Dalam bahasa religius, ada istilah qiyas yang seringkali disamakan dengan terma tersebut. Istilah qiyas, seingat saya, biasanya diterjemahkan oleh para pengkaji teologi islam barat dengan “jurisprudence” (jurisprudensi) yang memiliki nuansa lebih umum dan lebih profan. Karen qiyas terkait dengan hukum syariat yang diputuskan oleh para ahli hadist dan ulama untuk memutuskan hukum atas sesuatu dan mendasarkan keputusannya pada kejadian serupa yang pernah diputuskan oleh Nabi atau para Khalifah. Keserupaan itulah yang menjadi dasar untuk menghasilkan keputusan yang serupa juga. Sementara jurisprudensi biasanya mengacu pada keputusan pengadilan terhadap satu kasus dan keputusan itu kemudian menjadi acuan untuk menetapkan satu status hukum yang serupa.
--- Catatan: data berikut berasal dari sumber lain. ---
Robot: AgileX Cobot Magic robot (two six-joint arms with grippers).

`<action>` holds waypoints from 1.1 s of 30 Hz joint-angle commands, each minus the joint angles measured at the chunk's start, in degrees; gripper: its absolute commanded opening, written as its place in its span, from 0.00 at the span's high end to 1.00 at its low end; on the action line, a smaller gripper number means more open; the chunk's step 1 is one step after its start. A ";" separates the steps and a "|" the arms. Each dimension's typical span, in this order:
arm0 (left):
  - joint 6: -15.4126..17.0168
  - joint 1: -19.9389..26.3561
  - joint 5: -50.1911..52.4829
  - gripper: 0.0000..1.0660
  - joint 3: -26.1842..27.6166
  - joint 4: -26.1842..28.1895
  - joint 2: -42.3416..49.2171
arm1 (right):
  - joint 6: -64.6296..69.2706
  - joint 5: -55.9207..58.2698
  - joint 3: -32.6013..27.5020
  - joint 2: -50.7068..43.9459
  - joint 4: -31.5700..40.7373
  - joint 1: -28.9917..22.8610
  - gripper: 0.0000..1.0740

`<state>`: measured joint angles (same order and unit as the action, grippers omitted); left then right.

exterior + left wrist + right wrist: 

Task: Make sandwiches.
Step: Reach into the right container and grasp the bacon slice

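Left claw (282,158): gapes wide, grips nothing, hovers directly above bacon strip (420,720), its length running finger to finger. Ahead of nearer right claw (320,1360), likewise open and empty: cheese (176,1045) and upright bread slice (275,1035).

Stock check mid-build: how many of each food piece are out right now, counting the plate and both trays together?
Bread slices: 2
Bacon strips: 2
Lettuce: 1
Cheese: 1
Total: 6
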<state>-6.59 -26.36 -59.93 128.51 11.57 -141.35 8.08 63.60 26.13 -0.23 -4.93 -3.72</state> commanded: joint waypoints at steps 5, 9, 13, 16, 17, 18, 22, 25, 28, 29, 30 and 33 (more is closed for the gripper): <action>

Kembali ke terma di atas, keserupaan menjadi kata kunci saat kita menjelaskan sesuatu sebagai pembanding bagi ihwal yang tengah menjadi pembicaraan. Tentu saja, pembanding tidak akan pernah menjadi representasi utuh dari yang dibandingkan. Tetapi, analog menjdi alat bantu dalam menjelaskan ihwal tertentu. Sifat keserupaan analog itulah tampaknya yang menjadikan metafora teramat kental dengan warna analog itu. Metafora memiliki fungsi untuk merealitaskan makna hingga menjadi nyata seperti realitas itu sendiri, atau bahkan melebihi realitas itu sendiri. Lagu adalah bentuk metafora dari metafora itu karena melaluinya tercipta hiperalitas dengan lipatan-lipatan analog, yang memanfaatkan penangkapan indera pendengaran, perasaan dan pencerapan otak. Maka linangan air mata tumpah ruah ketika lengkingan suara 7 oktaf Celine Dion menyuarakan metafora “My Heart will Go On,” dan dikuatkan dengan kilatan-kilatan adegan dari Titanic. Atau yang lebih lokal dan lebih membumi di Indonesia, bagaimana Charly ST 12 melarutkan perasaan audiens ketika isakan suaranya melantunkan metafora-metafora kehilangan dan kedalaman cinta melalui lagu “Saat Terakhir.” Begitulah fungsi analog, ia mewakilkan dan sekaligus mengkuatkan satu konsep makna. Ia bisa menyederhanakan dan kadang membawa realitas dalam labirin kerumitan, menjadi amplifikator yang menggemakan makna untuk bisa lebih tercerap dalam otak dan menggoreskan seribu kesan.